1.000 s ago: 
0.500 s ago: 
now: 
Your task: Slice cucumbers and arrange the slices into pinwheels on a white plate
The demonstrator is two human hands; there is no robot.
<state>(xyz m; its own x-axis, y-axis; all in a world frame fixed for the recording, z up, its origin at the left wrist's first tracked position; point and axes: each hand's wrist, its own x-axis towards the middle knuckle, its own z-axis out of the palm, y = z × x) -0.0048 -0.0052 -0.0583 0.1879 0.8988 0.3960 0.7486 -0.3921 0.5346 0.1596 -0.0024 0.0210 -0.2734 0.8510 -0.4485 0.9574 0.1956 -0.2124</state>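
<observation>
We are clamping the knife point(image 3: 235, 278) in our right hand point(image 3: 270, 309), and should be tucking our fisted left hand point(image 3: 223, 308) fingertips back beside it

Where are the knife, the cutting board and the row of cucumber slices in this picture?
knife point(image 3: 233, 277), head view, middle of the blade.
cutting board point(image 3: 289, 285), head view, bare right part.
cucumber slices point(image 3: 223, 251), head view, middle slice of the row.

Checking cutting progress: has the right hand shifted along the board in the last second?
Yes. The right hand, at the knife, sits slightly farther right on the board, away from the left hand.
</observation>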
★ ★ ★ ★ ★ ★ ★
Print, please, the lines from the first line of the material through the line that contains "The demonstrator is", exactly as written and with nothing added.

1.000 s ago: 
0.500 s ago: 
now: 
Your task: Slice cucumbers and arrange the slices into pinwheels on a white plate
The demonstrator is two human hands; there is no robot.

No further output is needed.